How to complete this task
Go through the listing below from its first line and repeat each line exactly, ending at the line containing "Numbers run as" and including it.

Source data
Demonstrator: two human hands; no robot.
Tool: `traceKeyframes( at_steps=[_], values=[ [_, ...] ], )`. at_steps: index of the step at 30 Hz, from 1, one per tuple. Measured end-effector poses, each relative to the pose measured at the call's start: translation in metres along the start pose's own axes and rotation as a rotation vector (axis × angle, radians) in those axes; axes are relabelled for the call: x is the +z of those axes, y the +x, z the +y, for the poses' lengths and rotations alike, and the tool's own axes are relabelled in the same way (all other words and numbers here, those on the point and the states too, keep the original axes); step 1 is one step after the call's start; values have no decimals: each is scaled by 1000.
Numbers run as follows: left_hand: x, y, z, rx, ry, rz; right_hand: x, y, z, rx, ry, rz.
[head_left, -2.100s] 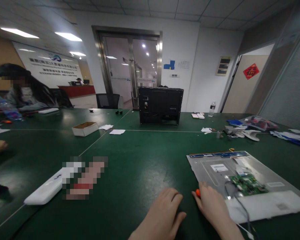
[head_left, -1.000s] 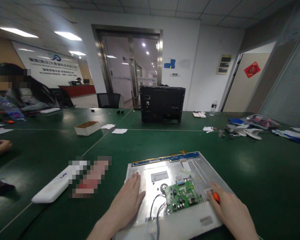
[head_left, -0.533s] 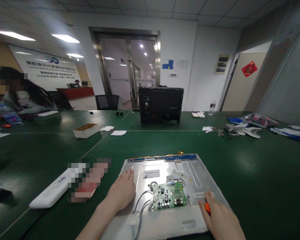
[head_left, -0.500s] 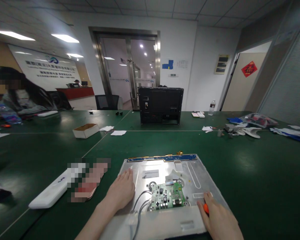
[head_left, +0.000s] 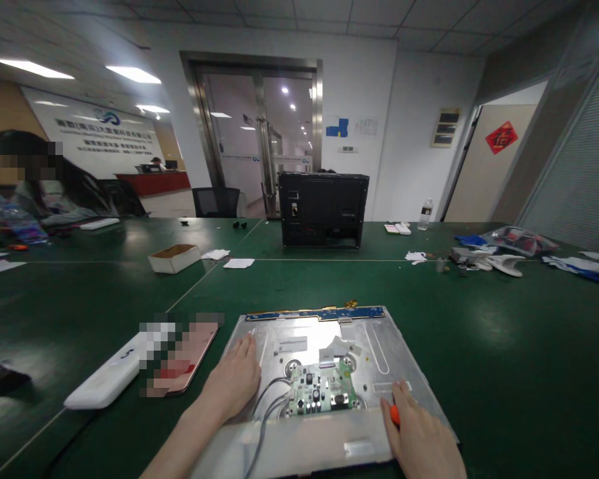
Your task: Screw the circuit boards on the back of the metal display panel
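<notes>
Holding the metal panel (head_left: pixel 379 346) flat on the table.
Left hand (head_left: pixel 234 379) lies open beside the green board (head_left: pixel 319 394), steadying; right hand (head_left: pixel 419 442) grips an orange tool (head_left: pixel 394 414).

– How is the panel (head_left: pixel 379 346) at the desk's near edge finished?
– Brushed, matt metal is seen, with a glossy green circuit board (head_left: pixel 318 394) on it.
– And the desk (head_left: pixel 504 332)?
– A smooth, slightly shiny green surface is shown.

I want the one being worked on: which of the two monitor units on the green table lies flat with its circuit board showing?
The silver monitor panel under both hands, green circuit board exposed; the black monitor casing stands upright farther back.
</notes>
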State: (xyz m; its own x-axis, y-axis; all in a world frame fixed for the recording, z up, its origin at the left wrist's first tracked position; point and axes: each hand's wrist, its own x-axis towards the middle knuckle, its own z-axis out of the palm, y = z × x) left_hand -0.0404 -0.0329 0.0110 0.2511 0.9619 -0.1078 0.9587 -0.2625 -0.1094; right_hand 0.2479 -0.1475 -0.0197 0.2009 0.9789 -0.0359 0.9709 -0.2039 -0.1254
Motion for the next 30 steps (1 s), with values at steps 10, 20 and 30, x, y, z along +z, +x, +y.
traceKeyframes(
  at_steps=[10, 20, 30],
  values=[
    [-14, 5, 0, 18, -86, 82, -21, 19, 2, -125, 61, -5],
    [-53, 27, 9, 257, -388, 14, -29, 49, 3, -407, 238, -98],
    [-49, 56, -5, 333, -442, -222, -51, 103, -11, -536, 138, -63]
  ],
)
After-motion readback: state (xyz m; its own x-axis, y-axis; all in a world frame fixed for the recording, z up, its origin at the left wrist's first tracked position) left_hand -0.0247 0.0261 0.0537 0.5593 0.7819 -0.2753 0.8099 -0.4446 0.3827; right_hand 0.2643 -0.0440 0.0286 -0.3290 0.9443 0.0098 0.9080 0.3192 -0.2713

Completed task
Demonstrator: two human hands; no robot.
Tool: `traceKeyframes( at_steps=[_], values=[ [_, ...] ], )`. at_steps: index of the step at 30 Hz, from 1, one per tuple. Measured end-effector poses, each relative to the pose measured at the call's start: translation in metres along the start pose's own axes and rotation as a rotation vector (axis × angle, radians) in those axes; axes are relabelled for the call: x is the +z of those axes, y the +x, z the +y, for the poses' lengths and rotations alike, and the tool's own axes are relabelled in the same way (all other words and numbers here, those on the point and the states too, keep the original axes); step 1 is one step after the call's start; values have no decimals: each is scaled by 1000.
Numbers run as follows: left_hand: x, y, z, rx, ry, rz; right_hand: x, y, z, rx, ry, rz.

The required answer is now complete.